Filmmaker Andrew has a whale of a tale to tell ... Print E-mail
Friday, 18 May 2007 00:00

Filmmaker Andrew has a whale of a tale to tell ...

by TRICIA WALTERS , Royal Gazette, 18 May 2007

TWO months into his three-year Humpback Whale Project and a local filmmaker and author is only now realising the scale of the adventure he has embarked upon. After the first seven weeks Andrew Stevenson had only managed to capture a minute and a half of useable footage.The situation seemed bleak, but during the eighth week his luck changed when he captured 45 minutes of fantastic underwater footage and about two hours of surface footage near Challenger Banks.


Mr.
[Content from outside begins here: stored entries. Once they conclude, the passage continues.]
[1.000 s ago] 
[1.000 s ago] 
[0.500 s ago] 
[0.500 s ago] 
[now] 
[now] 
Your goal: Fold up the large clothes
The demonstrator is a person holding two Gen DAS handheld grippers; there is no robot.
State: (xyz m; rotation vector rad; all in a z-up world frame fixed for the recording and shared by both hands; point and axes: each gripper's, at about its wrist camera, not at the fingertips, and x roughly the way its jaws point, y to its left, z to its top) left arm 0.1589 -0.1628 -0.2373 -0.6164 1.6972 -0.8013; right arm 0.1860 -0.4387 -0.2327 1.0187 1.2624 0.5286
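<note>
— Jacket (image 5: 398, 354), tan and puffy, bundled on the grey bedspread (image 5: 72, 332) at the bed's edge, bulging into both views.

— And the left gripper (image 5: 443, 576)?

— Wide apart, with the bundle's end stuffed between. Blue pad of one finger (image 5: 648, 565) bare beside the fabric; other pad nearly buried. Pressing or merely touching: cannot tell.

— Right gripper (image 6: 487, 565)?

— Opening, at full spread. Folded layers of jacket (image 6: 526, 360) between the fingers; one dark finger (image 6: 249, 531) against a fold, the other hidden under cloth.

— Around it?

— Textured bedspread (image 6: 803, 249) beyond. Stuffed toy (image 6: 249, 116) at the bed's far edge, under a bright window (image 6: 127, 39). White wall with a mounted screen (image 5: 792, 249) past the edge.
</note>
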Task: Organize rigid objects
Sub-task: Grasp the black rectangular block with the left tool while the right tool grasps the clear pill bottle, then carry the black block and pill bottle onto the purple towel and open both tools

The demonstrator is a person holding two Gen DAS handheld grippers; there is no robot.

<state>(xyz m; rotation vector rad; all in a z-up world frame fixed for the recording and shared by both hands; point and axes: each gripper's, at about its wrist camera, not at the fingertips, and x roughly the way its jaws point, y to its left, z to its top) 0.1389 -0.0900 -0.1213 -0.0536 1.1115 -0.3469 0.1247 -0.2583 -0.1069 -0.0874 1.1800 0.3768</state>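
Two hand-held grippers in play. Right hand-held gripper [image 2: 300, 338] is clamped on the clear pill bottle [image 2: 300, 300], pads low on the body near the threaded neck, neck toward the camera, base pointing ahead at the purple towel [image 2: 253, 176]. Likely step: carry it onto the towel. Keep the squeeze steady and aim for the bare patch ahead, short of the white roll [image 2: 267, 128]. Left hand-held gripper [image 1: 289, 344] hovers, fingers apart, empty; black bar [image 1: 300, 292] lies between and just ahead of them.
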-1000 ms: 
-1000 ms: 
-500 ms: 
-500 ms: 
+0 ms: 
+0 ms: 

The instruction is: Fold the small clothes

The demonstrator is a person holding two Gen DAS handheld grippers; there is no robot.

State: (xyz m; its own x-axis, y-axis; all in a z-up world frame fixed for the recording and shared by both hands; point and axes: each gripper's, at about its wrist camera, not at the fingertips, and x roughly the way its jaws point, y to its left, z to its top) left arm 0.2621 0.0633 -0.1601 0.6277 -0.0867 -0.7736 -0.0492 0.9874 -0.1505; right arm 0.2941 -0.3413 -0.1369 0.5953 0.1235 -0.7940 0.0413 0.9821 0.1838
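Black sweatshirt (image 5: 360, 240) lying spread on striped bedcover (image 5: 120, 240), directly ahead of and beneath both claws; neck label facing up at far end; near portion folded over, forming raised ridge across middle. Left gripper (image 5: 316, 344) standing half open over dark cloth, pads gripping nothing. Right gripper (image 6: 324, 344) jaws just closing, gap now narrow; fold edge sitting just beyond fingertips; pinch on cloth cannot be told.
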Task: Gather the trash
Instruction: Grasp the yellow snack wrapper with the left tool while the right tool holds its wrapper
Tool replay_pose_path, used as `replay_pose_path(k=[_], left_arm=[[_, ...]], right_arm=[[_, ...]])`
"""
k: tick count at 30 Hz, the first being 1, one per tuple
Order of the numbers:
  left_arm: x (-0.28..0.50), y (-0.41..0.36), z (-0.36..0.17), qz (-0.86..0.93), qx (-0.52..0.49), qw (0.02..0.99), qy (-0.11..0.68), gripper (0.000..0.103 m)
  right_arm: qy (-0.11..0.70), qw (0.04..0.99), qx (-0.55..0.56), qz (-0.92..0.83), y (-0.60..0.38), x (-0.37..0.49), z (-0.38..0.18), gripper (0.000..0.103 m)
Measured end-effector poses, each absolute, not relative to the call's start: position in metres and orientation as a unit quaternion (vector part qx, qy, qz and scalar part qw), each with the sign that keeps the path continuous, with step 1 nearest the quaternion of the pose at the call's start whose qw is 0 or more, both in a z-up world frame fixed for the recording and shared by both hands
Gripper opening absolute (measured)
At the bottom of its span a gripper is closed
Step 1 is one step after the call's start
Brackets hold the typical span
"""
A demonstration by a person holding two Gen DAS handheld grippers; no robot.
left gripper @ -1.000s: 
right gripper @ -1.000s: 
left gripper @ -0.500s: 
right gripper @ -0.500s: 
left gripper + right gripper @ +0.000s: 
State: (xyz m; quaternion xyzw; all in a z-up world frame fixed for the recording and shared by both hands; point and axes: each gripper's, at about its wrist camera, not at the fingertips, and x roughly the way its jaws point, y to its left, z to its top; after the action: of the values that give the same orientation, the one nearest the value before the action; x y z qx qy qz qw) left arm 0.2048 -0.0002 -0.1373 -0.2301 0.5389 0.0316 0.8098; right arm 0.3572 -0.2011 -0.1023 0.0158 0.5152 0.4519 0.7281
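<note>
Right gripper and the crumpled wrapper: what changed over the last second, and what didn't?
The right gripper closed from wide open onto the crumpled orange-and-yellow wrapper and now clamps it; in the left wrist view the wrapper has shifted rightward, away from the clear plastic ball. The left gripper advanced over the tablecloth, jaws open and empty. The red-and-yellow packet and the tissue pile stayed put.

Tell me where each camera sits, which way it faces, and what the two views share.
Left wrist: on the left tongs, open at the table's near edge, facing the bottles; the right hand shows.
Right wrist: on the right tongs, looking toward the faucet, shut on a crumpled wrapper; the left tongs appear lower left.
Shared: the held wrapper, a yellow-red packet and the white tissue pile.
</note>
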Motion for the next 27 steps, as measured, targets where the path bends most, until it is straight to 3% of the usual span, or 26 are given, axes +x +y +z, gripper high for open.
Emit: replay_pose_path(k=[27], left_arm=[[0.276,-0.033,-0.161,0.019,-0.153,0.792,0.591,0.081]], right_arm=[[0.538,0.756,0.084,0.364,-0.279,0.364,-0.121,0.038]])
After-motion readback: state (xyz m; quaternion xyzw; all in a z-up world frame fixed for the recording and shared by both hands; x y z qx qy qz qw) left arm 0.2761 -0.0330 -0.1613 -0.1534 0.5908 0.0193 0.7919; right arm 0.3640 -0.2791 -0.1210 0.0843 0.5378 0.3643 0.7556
Stevenson, who also directed and produced the award-winning documentary, Paving Shangri-La says he was more frustrated than upset about the slow start to his 50-minute documentary.


“That’s why I gave myself three years to do it,” he explains. “You are filming wild animals in a challenging environment and anyone who has been out there with me, including the volunteers, will tell you you have to work really hard to find the whales.”


And if you thought filming underwater was a challenge, Mr. Stevenson jokingly adds: “It’s relatively easy to take photographs from a boat, but to get good video is much more challenging because it’s not just a fraction of a second frozen for eternity, it’s several minutes of movement and if the boat moves even slightly, watching the video is going to make the best of us seasick!”


It’s been a learning experience for the author who is convinced that these gentle giants spend their winter months around the island and is determined to prove it.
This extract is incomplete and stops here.